** Assignment **
Only the lines from the beginning of the material below through the line with "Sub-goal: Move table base" should be retyped exactly, and pictures are to be skipped.
####################
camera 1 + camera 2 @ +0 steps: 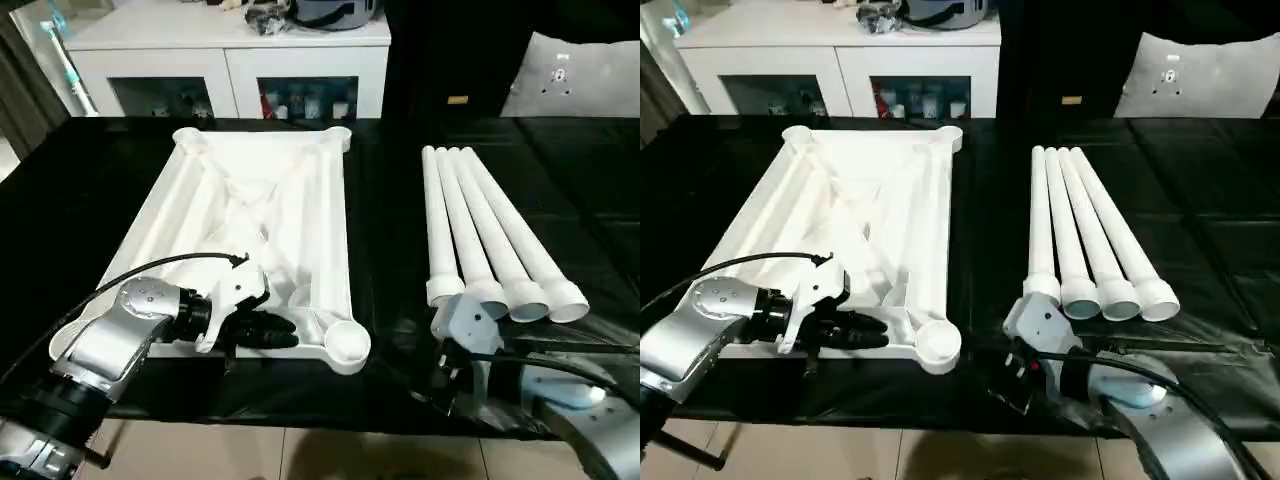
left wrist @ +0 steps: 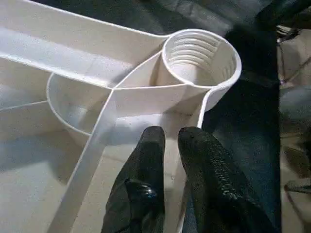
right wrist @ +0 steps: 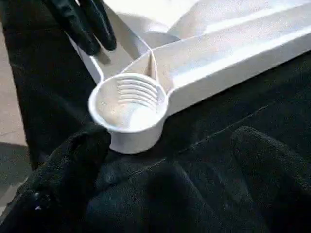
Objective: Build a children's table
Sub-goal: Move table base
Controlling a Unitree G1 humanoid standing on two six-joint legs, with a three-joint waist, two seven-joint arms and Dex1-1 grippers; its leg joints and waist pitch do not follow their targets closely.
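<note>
The children's table top lies upside down on the black surface, white, with its ribs and round corner sockets facing up. My left gripper is at its near rim, just left of the near-right socket. In the left wrist view its fingers are nearly together, with the thin rim wall between them. Several white legs lie side by side to the right, flared ends toward me. My right gripper stands wide open low over the black cloth, just right of that socket and holding nothing.
The black-covered work surface ends at a front edge close to me, with tiled floor below. A white cabinet stands behind it. A grey panel leans at the back right. Bare black cloth separates the top and the legs.
</note>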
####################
** Your response **
camera 1 + camera 2 @ +0 steps: 
left wrist @ +0 steps: 
right wrist @ +0 steps: 
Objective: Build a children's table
Sub-goal: Move table base

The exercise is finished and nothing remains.